Verde, rosso e arancione. Sono questi i colori del progetto benefico dell’Associazione Faedesfa No profit. Si chiama “Infradito solidale” ed è stato lanciato dalla realtà del terzo settore di Fratta Polesine, in provincia di Rovigo. Calzari estivi che non sono solo un accessorio di moda, ma con il loro acquisto si potrà contribuire a fare donazioni che verranno devolute principalmente al mondo della scuola, duramente colpita dalla crisi causata dal coronavirus.

Come è nata l’idea

Come ha spiegato a Interris.it il presidente dell’associazione Faedesfa No Profit, Andrea Pezzuolo, il progetto è nato per caso circa un anno e mezzo fa. “Lavoro nel campo della moda e parlando con un fornitore, il Tacchificio Monti di Marzabotto abbiamoa vuto l’idea. Recuperare e riciclare gli stampi di alcuni infradito, ormai fuori produzione – ha spiegato il presidente Pezzuolo -. Quello che viene incassato dalla vendita delle infradito viene devoluto alla scuola. Noi non diamo soldi, ma provvediamo a far arrivare agli istituti materiali per la didattica, libri, oppure corsi di formazione per gli insegnati“.

L’importanza di fare rete

L’associazione Faedesfa non si impegna solo in opere benefiche, ma cerca di promuovere la realizzazione di una rete con le altre associazioni sia a livello locale che nazionale. “Il Covid ha influito pesantemente sul modo di fare volontariato, siamo stati costretti a rivoluzionarci, evolverci. Altrimenti avremmo rischiato di dover chiudere – ha spiegato -. Il volontariato, al momento, è l’unica via per poterci rialzare da questo periodo. L’economia è in ginocchio e se non impariamo a fare rete rischiamo di scomparire“.
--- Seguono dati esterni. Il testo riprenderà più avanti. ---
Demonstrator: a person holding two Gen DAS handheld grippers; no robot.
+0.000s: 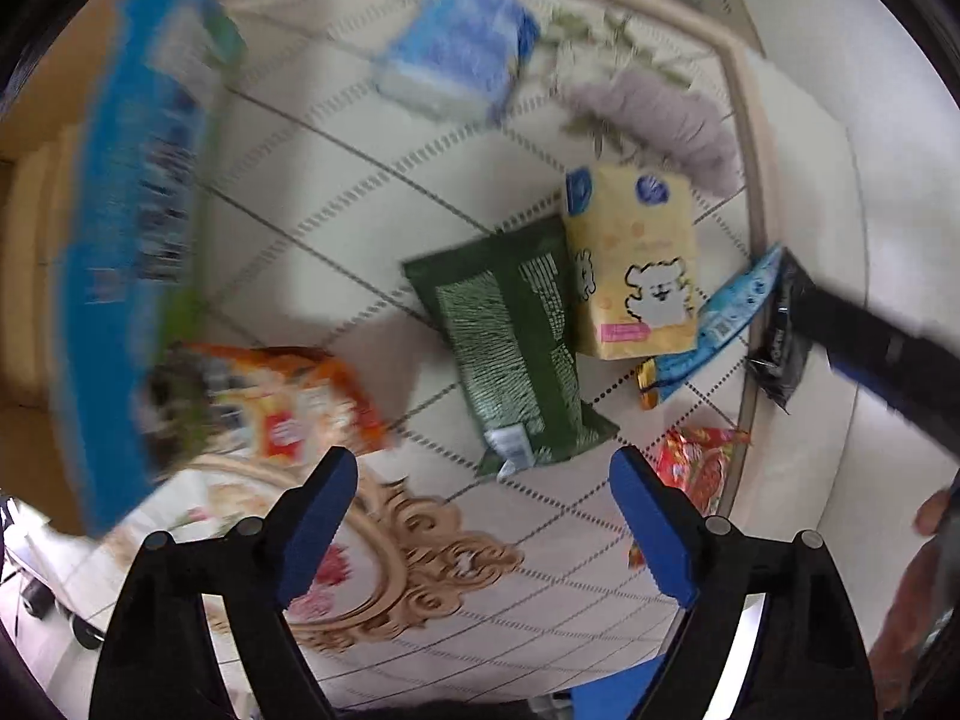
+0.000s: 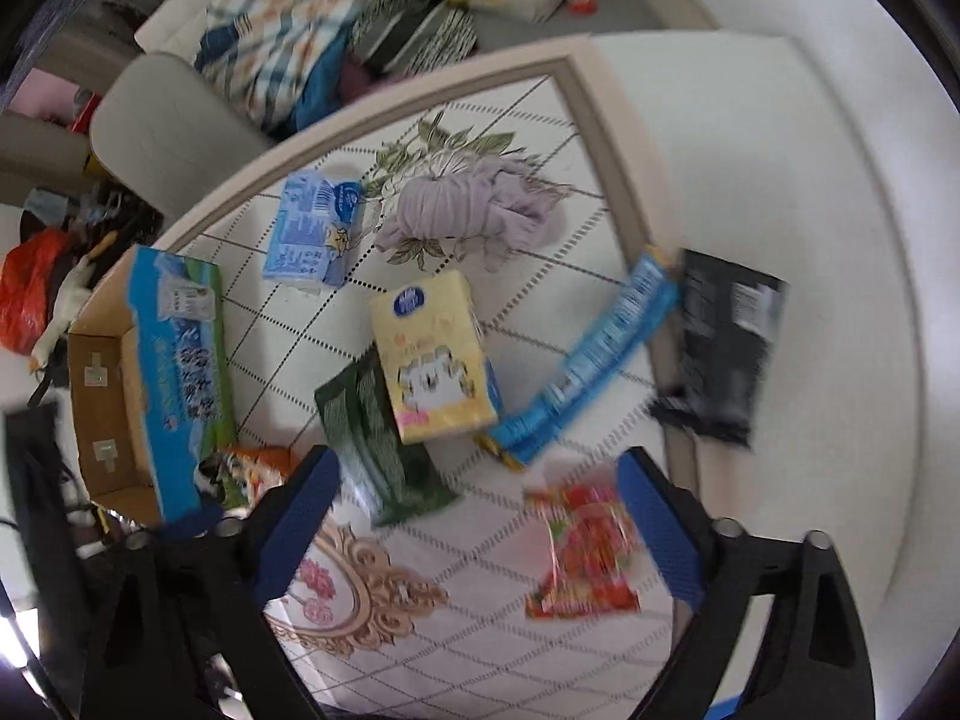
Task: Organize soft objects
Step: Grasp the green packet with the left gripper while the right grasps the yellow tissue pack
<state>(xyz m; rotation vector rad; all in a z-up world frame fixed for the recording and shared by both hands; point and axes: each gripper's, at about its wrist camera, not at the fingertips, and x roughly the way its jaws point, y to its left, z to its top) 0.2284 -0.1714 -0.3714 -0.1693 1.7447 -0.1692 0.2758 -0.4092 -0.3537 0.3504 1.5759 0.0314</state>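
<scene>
**Both grippers hang open over a littered tabletop**

Only the right wrist view shows the open cardboard box whole, at the table's left edge, and the pile of bedding on a sofa beyond the table. The left wrist view alone catches the other gripper's dark finger reaching in from the right.

The left gripper and right gripper both stand released, nothing between their blue pads.

The lilac cloth lies crumpled at the far side of the patterned table. A yellow tissue pack overlaps a green packet mid-table; a pale blue tissue pack sits near the box. A blue wrapper, black pouch, red sweet bag and orange snack bag lie scattered nearby.
</scene>
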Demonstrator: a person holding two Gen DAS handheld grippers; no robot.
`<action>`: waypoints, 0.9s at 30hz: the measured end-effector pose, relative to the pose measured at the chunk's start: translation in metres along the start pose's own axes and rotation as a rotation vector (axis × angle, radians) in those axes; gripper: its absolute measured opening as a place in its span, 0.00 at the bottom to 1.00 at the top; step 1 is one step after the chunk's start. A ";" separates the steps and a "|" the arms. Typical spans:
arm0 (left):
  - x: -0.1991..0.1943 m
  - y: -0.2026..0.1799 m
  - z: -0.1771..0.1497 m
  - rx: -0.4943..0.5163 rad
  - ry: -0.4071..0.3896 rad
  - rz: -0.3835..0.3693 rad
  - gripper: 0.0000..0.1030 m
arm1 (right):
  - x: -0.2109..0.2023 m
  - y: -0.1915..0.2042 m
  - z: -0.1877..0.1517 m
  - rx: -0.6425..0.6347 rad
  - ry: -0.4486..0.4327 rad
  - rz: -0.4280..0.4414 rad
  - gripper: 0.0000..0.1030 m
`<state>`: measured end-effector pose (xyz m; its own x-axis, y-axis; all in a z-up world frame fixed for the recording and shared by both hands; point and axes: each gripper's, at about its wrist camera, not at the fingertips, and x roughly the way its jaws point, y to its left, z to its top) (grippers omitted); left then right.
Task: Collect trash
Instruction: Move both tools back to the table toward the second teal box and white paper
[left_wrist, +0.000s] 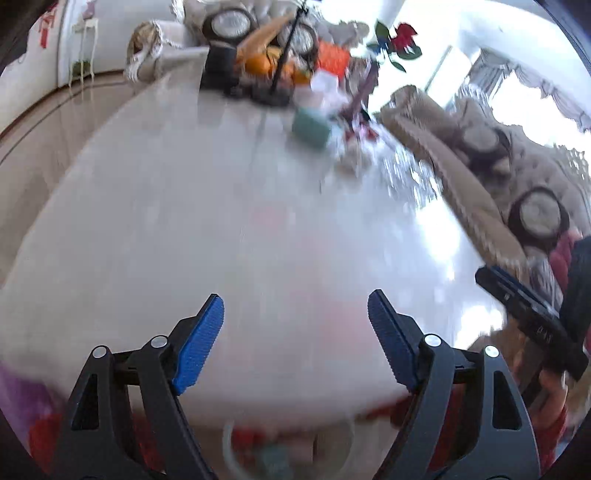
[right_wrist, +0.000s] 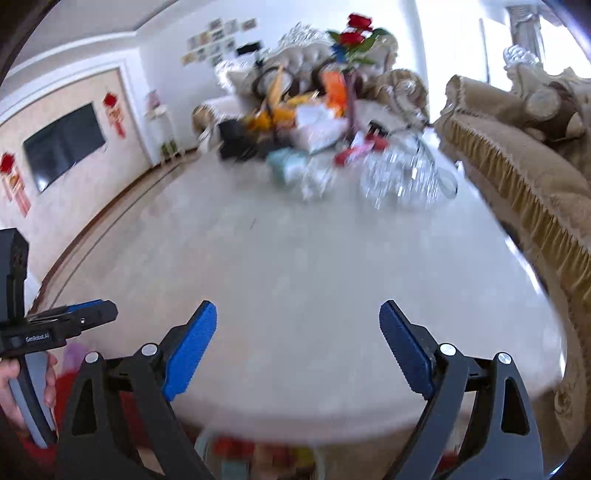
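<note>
Blue pads (left_wrist: 199, 343) sit on the black fingers of the left gripper (left_wrist: 295, 332), and they stand wide apart with nothing between them. Under them is the near end of a big pale table (left_wrist: 166, 229), shiny and bare here. Both pictures are blurry.

At the far end of the table is a messy pile. It has a teal box (left_wrist: 310, 127), something orange (left_wrist: 332, 57), a yellow thing (left_wrist: 262, 35) and a black box (left_wrist: 218, 68). Which bits are trash is too blurry to tell. A thin vase with red roses (left_wrist: 404, 35) stands just beside the pile. A tan sofa with a fringe (left_wrist: 436, 147) runs along the right side of the table.

From the right wrist view, the right gripper (right_wrist: 297, 343) also has its blue pads (right_wrist: 190, 350) spread wide, holding nothing, over the near edge of the same table (right_wrist: 295, 266). The pile is far from it. Sparkly clear glass things (right_wrist: 402, 177) sit on the table near the pile, on the sofa side. A dark TV (right_wrist: 62, 146) hangs on the wall at left, with red decorations (right_wrist: 114, 114) beside it.

Low at the left edge, a hand (right_wrist: 11, 384) grips the grey handle of the other gripper. Below the table edge there is something round with red things in it (right_wrist: 236, 446), too smeared to name.
</note>
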<state>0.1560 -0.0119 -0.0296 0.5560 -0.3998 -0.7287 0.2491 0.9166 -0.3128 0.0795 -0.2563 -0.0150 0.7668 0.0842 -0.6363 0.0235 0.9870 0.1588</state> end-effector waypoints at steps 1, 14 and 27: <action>0.007 -0.001 0.014 -0.015 -0.015 0.010 0.77 | 0.013 -0.001 0.013 0.000 -0.001 -0.009 0.84; 0.099 -0.009 0.154 -0.164 -0.104 0.027 0.77 | 0.172 -0.003 0.104 0.004 0.128 -0.073 0.84; 0.182 -0.032 0.212 -0.162 -0.010 0.091 0.77 | 0.237 -0.007 0.121 -0.037 0.178 -0.148 0.83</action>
<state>0.4174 -0.1153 -0.0234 0.5788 -0.3143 -0.7525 0.0671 0.9380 -0.3402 0.3390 -0.2599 -0.0755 0.6312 -0.0426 -0.7745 0.1013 0.9945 0.0278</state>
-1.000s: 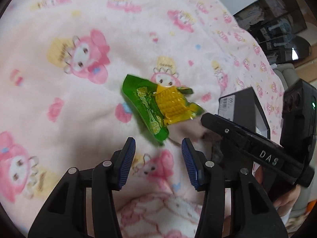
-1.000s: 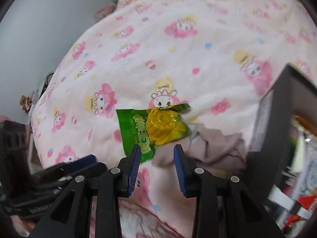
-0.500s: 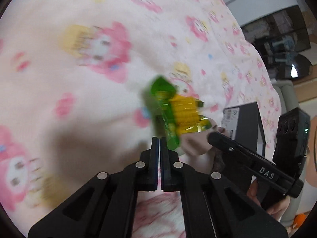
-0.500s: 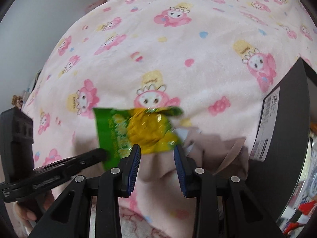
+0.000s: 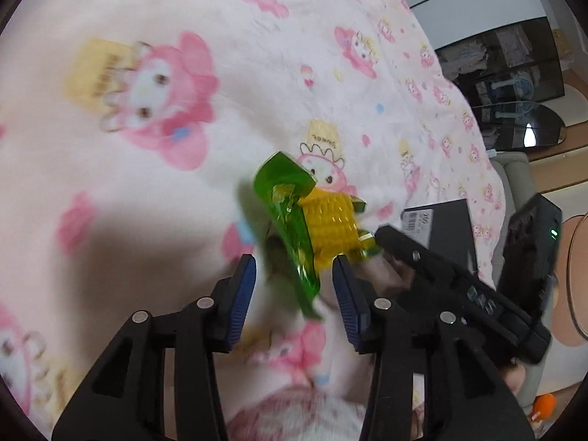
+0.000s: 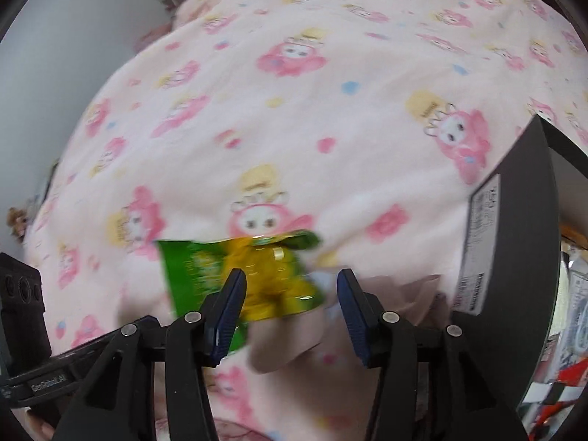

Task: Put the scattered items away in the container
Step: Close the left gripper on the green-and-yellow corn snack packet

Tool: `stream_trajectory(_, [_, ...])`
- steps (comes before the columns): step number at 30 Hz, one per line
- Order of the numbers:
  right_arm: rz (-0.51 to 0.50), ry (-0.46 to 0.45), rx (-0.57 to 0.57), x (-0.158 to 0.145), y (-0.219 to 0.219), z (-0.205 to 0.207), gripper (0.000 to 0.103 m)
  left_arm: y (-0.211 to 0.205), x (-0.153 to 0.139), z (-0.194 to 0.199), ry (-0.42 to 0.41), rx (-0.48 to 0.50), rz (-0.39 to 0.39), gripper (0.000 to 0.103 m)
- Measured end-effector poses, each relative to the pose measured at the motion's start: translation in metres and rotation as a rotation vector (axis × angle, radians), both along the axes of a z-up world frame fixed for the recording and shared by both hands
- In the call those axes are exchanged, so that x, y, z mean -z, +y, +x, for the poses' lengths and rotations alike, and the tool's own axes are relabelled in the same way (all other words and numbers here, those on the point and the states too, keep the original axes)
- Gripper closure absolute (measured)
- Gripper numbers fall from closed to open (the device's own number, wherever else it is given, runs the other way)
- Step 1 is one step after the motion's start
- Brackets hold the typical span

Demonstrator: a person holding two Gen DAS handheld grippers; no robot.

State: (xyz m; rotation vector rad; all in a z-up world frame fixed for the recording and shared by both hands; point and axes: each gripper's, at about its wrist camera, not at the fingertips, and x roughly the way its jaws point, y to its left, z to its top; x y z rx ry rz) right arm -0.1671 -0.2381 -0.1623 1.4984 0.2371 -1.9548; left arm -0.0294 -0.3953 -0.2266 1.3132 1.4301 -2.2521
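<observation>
A green and yellow corn snack packet (image 5: 312,231) lies on the pink cartoon blanket (image 5: 147,147). My left gripper (image 5: 294,290) is open, its blue pads on either side of the packet's near green end. My right gripper (image 6: 290,305) is open too, with the packet (image 6: 257,275) between and just beyond its pads. A beige cloth (image 6: 386,305) lies bunched beside the packet, next to the dark container (image 6: 514,257) at the right. The right gripper's body shows in the left wrist view (image 5: 459,286).
The container's wall carries a white label (image 6: 481,242) and holds assorted packets at the far right edge. It also shows in the left wrist view (image 5: 448,231). Dark glass shelves (image 5: 514,73) stand beyond the bed. The left gripper's body shows at the right wrist view's lower left (image 6: 55,367).
My left gripper shut half a second ago and has opened again around the packet's end. My right gripper has opened wider. The packet has shifted and tilted slightly.
</observation>
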Motion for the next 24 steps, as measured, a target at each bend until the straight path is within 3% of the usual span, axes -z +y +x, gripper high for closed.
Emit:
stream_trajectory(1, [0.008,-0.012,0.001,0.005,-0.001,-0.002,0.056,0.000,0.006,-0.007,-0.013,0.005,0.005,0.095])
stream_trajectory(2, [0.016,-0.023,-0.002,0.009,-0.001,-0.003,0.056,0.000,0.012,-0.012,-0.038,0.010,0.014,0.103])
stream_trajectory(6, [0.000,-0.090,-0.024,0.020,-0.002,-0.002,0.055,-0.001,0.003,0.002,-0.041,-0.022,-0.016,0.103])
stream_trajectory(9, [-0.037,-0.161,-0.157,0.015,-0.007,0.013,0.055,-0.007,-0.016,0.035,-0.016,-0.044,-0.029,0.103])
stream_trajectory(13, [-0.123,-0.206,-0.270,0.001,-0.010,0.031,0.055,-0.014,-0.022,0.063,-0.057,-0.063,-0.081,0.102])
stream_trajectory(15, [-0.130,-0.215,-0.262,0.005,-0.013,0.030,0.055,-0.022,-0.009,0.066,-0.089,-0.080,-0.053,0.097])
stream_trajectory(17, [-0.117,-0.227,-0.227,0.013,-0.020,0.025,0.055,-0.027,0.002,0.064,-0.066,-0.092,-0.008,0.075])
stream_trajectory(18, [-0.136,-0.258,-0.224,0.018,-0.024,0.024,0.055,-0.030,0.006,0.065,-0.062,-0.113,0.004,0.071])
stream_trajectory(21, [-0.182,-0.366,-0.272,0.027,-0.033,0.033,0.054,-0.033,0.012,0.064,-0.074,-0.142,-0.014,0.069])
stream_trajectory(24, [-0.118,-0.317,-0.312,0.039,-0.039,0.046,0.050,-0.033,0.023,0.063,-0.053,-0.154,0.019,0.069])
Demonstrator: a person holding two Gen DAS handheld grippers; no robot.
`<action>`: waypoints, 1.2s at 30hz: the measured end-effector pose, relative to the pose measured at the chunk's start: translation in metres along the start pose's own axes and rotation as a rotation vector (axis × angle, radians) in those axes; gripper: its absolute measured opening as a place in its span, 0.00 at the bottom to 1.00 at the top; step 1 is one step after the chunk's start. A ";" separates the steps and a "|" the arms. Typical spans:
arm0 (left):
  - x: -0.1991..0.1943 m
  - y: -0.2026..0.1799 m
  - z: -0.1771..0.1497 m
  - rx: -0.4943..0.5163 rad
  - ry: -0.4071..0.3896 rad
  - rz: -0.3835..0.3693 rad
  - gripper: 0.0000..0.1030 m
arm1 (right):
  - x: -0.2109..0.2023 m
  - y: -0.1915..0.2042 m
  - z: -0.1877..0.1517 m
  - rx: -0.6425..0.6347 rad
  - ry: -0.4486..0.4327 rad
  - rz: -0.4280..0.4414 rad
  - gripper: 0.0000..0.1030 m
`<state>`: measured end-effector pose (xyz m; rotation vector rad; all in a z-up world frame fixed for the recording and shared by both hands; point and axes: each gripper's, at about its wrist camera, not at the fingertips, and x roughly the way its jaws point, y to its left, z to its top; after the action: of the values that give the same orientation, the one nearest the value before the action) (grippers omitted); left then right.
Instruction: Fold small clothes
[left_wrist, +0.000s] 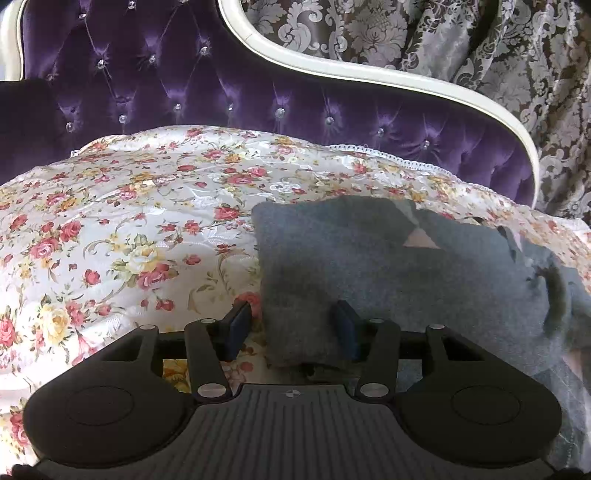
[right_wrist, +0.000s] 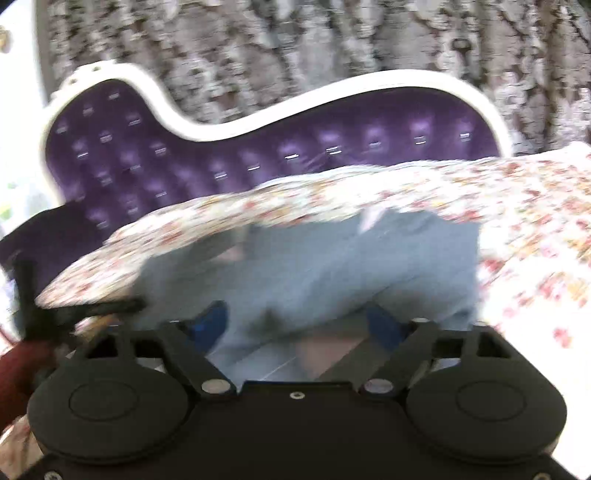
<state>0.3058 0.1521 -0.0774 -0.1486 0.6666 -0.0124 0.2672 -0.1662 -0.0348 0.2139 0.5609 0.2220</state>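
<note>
A small grey knit garment (left_wrist: 388, 273) lies folded on a floral bedspread (left_wrist: 122, 221). My left gripper (left_wrist: 293, 326) is open, its blue pads standing either side of the garment's near left corner. In the right wrist view, which is blurred by motion, the same grey garment (right_wrist: 332, 266) lies in front of my right gripper (right_wrist: 299, 325). That gripper is open, its blue pads wide apart over the garment's near edge. A pink lining shows between the folds.
A purple tufted headboard (left_wrist: 221, 85) with a white frame stands behind the bed, also in the right wrist view (right_wrist: 258, 147). Patterned grey curtains (left_wrist: 480, 48) hang behind it. A dark object and a red sleeve (right_wrist: 26, 354) show at the left.
</note>
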 end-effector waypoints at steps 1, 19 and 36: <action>0.000 0.000 0.000 -0.001 0.000 0.000 0.48 | 0.009 -0.011 0.006 0.031 0.008 -0.018 0.62; -0.001 -0.001 -0.002 -0.003 -0.011 0.008 0.48 | 0.066 -0.046 0.024 0.109 0.053 -0.081 0.15; 0.000 -0.001 0.000 -0.011 -0.001 0.010 0.49 | 0.017 -0.049 -0.001 0.022 0.103 -0.201 0.23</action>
<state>0.3060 0.1510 -0.0775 -0.1558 0.6664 0.0012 0.2877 -0.2080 -0.0567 0.1668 0.6834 0.0322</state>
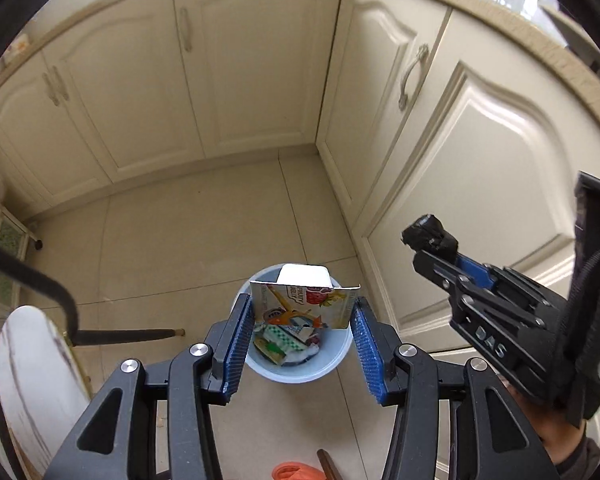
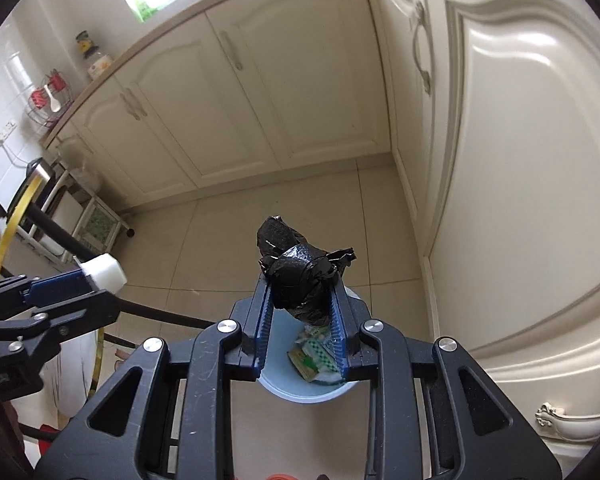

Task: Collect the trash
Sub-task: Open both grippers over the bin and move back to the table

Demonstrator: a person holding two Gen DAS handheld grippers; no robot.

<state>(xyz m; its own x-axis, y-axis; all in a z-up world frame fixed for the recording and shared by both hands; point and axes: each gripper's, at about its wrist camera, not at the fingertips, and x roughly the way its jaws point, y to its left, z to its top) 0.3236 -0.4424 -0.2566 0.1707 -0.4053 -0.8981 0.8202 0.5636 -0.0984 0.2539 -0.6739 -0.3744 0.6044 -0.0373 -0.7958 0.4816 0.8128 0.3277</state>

La riforma del terzo settore

Pezzuolo ha anche parlato della riforma del Terzo Settore, percorso che è già stato avviato. Per il presidente della Faedesfa però questo cambiamento deve essere portato avanti da qualcuno che conosce bene il mondo del volontariato, il tessuto sociale e che sappia valorizzare gli aspetti positivi e migliorare quello che non va.

Il volontariato, ora come ora, è l’ago della bilancia – ha sottolineato -. Bisogna abbandonare quelle logiche di rivalità e imparare a fare rete. Lancio una piccola ‘provocazione’: chi è intenzionato a crescere su questo aspetto ci contatti, siamo disponibili a un confronto”.

Il presidente della Faedesfa, inoltre, ha evidenziato come lo Stato debba aiutare quelle associazioni che, in maniera trasparente ed onesta, si prodigano ogni giorno per aiutare chi è in difficoltà. Dovrebbe stabilire dei criteri con cui selezionare quelle associazioni da sostenere.

Le infradito solidali per aiutare la scuola

Realizzate considerando la morfologia del piede, le infradito firmata Faedesfa, permettono di scaricare a terra il peso del corpo. La superficie di appoggio a contatto con la pianta del piede presenta piccolissimi cerchi, che donano un leggero massaggio durante la camminata, dando sollievo e benessere. Le infradito, ideate per uomo, donna e bambino, sono prodotte e confezionate in Italia, con l’impiego di persone diversamente abili e volontari.

E’ possibile acquistare le infradito solidali accedendo al sito infradito.faedesfa.org e, seguendo le indicazioni riportate sarà possibile scegliere quante paia acquistare, il numero della calzatura e il colore.

Gli altri progetti

Come per gli anni passati, l’associazione di Fratte Polesine, si sta preparando anche per il Natale. Verranno preparate delle sfere trasparenti confezionate come per addobbare gli alberi di Natale che verranno riempite con cioccolatini al latte o fondenti. “E’ un altro modo per fare beneficenza, anche restando distanti. Anche i ricavati di questo progetto verranno utilizzati per aiutare gli istituti scolastici della zona”.